* **What needs to be done**:
Among the entries, find the lines with the string "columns" and copy them.
Source material START
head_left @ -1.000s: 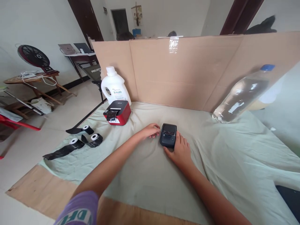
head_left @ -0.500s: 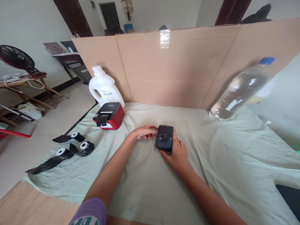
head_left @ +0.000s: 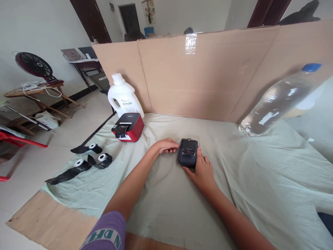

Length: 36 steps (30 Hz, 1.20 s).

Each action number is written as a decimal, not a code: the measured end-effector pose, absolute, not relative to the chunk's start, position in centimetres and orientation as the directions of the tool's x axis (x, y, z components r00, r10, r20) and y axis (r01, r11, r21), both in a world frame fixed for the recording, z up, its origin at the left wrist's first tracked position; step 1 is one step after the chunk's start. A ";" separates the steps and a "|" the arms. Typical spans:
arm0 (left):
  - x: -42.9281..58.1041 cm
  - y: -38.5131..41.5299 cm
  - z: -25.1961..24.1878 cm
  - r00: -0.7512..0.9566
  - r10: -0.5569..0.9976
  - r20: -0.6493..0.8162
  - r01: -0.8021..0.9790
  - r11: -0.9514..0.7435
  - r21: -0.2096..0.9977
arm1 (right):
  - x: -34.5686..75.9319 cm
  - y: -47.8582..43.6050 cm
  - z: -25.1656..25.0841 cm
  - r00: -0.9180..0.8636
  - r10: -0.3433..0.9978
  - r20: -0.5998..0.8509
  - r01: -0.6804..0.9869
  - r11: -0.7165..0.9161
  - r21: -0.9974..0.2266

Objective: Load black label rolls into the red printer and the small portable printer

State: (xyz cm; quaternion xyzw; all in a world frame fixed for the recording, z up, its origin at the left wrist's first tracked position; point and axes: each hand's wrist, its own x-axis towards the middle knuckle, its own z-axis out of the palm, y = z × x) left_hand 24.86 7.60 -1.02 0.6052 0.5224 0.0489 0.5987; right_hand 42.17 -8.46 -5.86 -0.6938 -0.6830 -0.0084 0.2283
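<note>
A small black printer-like device (head_left: 187,159) lies on the pale green cloth (head_left: 166,194). My right hand (head_left: 204,170) grips its right side and lower edge, thumb at the bottom corner. At the device's upper left side is my left hand (head_left: 168,145), its fingers curled together and the fingertips at the edge; whether they hold anything there is too small to tell. Farther left stands a red and black printer (head_left: 134,129) with a black strip hanging from its front. Several black rolls with white cores (head_left: 104,159) lie on the cloth at the left.
A white jug (head_left: 126,99) stands behind the red printer. Cardboard (head_left: 203,80) walls off the back. At the right, a large clear bottle with a blue cap (head_left: 275,104) leans against it. A dark object (head_left: 326,222) sits at the lower right edge.
The view has shifted, so everything appears farther right. My left hand's fingers have drawn closer together beside the device. My right hand keeps its grip.
</note>
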 end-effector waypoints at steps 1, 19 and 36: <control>24.8 7.5 -1.0 0.459 0.688 -0.562 0.570 0.257 0.780 | 42.2 -8.5 -5.9 0.066 0.943 0.326 0.953 0.037 -0.301; 23.6 6.1 -0.2 0.606 0.669 -0.429 0.388 0.221 0.894 | 42.2 -8.3 -6.2 0.060 0.935 0.350 0.956 0.047 -0.291; 27.5 8.0 -5.2 0.272 0.956 0.114 0.374 -0.214 0.903 | 42.0 -8.4 -6.1 0.064 0.939 0.339 0.962 0.033 -0.272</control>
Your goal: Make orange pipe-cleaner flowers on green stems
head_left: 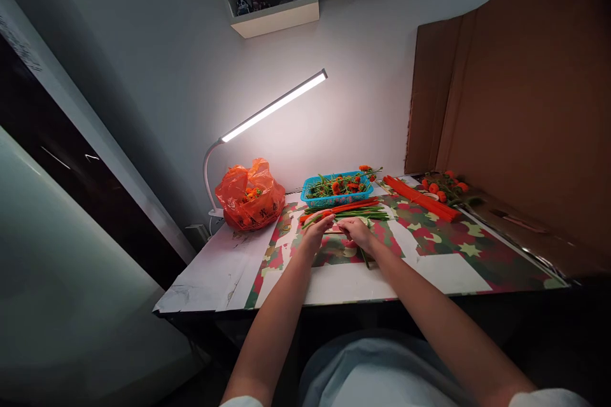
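Both my hands rest on the table over a camouflage-patterned sheet [443,241]. My left hand [317,232] has its fingers curled, pinching an orange and green stem. My right hand [356,231] is closed beside it, its fingers on the same thin stem piece. Just beyond the hands lies a loose bundle of green and orange stems [348,210]. Behind that sits a blue basket [337,189] holding small orange flowers with green stems.
An orange plastic bag [249,196] stands at the left near a lit white desk lamp [272,107]. A bundle of orange sticks [422,198] and more orange flowers [442,186] lie at the right. Brown cardboard [515,114] leans at the right. A wall shelf [277,13] hangs above.
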`<state>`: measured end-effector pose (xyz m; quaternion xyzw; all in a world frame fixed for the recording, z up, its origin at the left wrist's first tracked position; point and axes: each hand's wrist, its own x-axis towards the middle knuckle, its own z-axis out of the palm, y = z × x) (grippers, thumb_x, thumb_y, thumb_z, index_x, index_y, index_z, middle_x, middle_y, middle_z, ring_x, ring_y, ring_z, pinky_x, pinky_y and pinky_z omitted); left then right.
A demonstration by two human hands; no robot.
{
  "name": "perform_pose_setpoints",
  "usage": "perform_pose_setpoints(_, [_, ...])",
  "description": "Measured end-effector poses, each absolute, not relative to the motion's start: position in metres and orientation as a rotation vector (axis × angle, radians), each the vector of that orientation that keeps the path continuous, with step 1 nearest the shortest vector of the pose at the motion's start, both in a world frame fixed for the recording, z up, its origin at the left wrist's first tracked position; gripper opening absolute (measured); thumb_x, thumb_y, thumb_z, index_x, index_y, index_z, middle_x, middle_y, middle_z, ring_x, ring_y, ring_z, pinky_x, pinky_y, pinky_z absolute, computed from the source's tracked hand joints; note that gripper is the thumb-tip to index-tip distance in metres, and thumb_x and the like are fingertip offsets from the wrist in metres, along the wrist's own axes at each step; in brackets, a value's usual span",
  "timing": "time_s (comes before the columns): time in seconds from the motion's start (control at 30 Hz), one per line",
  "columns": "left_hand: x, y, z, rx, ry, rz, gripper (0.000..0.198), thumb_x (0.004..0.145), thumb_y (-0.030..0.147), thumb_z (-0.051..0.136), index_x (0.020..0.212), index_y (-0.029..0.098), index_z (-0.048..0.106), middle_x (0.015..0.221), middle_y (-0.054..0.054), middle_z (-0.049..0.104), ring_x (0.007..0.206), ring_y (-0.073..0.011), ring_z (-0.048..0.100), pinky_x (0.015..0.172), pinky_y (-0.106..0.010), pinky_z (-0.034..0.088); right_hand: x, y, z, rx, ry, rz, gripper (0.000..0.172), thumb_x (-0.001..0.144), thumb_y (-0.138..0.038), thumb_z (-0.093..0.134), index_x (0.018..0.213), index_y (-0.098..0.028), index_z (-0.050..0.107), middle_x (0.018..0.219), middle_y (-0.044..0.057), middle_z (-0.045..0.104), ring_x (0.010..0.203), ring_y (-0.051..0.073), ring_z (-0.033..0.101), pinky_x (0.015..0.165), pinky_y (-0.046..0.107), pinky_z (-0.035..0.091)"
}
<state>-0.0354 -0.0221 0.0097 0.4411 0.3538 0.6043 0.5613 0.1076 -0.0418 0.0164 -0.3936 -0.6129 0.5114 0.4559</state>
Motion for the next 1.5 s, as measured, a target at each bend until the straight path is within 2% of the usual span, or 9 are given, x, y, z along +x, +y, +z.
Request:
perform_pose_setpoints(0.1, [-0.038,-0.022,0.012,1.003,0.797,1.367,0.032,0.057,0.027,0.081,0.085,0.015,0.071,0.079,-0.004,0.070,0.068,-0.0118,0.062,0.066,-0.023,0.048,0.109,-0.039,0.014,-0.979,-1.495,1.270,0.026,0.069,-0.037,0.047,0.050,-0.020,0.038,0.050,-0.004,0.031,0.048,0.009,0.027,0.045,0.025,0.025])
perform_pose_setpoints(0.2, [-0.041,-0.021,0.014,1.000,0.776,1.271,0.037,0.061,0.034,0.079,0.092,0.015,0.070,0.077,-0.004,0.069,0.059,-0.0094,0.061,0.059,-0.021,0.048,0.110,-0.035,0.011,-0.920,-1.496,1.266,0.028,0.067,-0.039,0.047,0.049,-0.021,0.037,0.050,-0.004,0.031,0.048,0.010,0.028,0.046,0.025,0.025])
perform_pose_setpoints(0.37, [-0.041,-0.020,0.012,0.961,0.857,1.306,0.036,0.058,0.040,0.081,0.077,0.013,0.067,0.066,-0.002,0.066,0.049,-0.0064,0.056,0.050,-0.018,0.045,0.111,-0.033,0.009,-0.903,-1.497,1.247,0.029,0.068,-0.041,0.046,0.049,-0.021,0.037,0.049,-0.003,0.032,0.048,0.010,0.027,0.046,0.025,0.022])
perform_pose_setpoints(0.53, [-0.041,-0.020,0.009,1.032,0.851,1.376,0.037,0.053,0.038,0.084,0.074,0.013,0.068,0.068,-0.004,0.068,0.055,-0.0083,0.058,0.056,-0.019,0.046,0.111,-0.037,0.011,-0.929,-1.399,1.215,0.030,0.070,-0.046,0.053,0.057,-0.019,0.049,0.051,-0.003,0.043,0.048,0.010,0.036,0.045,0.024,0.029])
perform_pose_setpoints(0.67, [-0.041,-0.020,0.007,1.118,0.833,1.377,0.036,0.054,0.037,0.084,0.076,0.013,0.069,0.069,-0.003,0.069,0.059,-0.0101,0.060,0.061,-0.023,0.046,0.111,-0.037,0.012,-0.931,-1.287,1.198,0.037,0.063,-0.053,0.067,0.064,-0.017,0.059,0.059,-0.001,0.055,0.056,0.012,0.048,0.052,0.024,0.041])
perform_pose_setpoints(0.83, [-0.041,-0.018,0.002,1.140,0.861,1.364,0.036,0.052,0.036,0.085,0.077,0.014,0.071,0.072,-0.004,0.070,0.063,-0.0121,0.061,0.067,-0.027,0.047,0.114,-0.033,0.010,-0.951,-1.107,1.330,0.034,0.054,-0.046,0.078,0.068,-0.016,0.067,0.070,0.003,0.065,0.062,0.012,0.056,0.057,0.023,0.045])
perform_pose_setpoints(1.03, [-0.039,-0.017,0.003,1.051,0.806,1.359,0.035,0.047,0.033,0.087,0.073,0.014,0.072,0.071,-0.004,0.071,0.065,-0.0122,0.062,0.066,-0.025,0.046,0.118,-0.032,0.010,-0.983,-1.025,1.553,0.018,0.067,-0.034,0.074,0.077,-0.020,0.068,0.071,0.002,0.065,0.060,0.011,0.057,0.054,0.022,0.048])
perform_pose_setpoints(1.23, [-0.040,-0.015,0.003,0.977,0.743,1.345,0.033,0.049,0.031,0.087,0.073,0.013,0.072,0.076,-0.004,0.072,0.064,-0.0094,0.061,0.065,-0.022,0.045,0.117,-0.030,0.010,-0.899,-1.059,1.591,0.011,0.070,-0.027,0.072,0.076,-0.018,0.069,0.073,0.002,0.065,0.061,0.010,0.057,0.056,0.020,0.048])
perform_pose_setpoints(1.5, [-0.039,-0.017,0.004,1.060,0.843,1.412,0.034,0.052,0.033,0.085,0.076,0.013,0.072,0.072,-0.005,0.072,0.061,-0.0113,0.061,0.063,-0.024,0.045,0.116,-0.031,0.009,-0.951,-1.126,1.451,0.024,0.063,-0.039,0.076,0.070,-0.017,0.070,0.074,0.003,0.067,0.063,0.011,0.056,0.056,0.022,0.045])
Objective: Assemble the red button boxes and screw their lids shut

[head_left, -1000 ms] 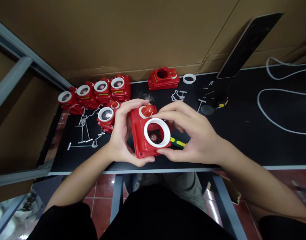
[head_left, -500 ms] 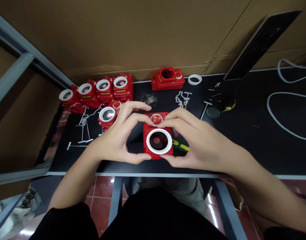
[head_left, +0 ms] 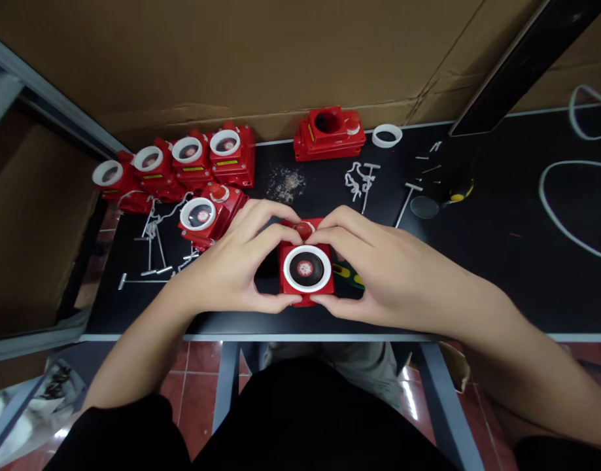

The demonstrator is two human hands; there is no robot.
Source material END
* **Answer for this exercise**:
  "timing": "time_s (comes before the columns): time in seconds from the motion's start (control at 30 Hz), one per line",
  "columns": "left_hand: x, y, z, rx, ry, rz, gripper (0.000..0.198), thumb_x (0.004..0.145), thumb_y (-0.030..0.147), thumb_z (-0.051..0.136), index_x (0.020..0.212), index_y (-0.029..0.098), index_z (-0.048..0.106), middle_x (0.015..0.221), middle_y (-0.054..0.054), middle_z (-0.049..0.104), ring_x (0.007..0.206), ring_y (-0.073..0.011), ring_z (-0.048..0.100), pinky_x (0.015..0.172), pinky_y (-0.106..0.010), pinky_z (-0.034..0.088); right_hand: x, y, z, rx, ry, rz, gripper (0.000..0.172), thumb_x (-0.001..0.144), thumb_y (-0.138..0.038), thumb_z (-0.093..0.134), index_x (0.018..0.213), index_y (-0.098..0.028), index_z (-0.050..0.107), middle_x (0.018..0.219), middle_y (-0.044..0.057), middle_z (-0.045..0.104), ring_x (0.010..0.203), ring_y (-0.051..0.073), ring_z (-0.033..0.101), pinky_x (0.015..0.165), pinky_y (-0.046..0.107), pinky_z (-0.035..0.091)"

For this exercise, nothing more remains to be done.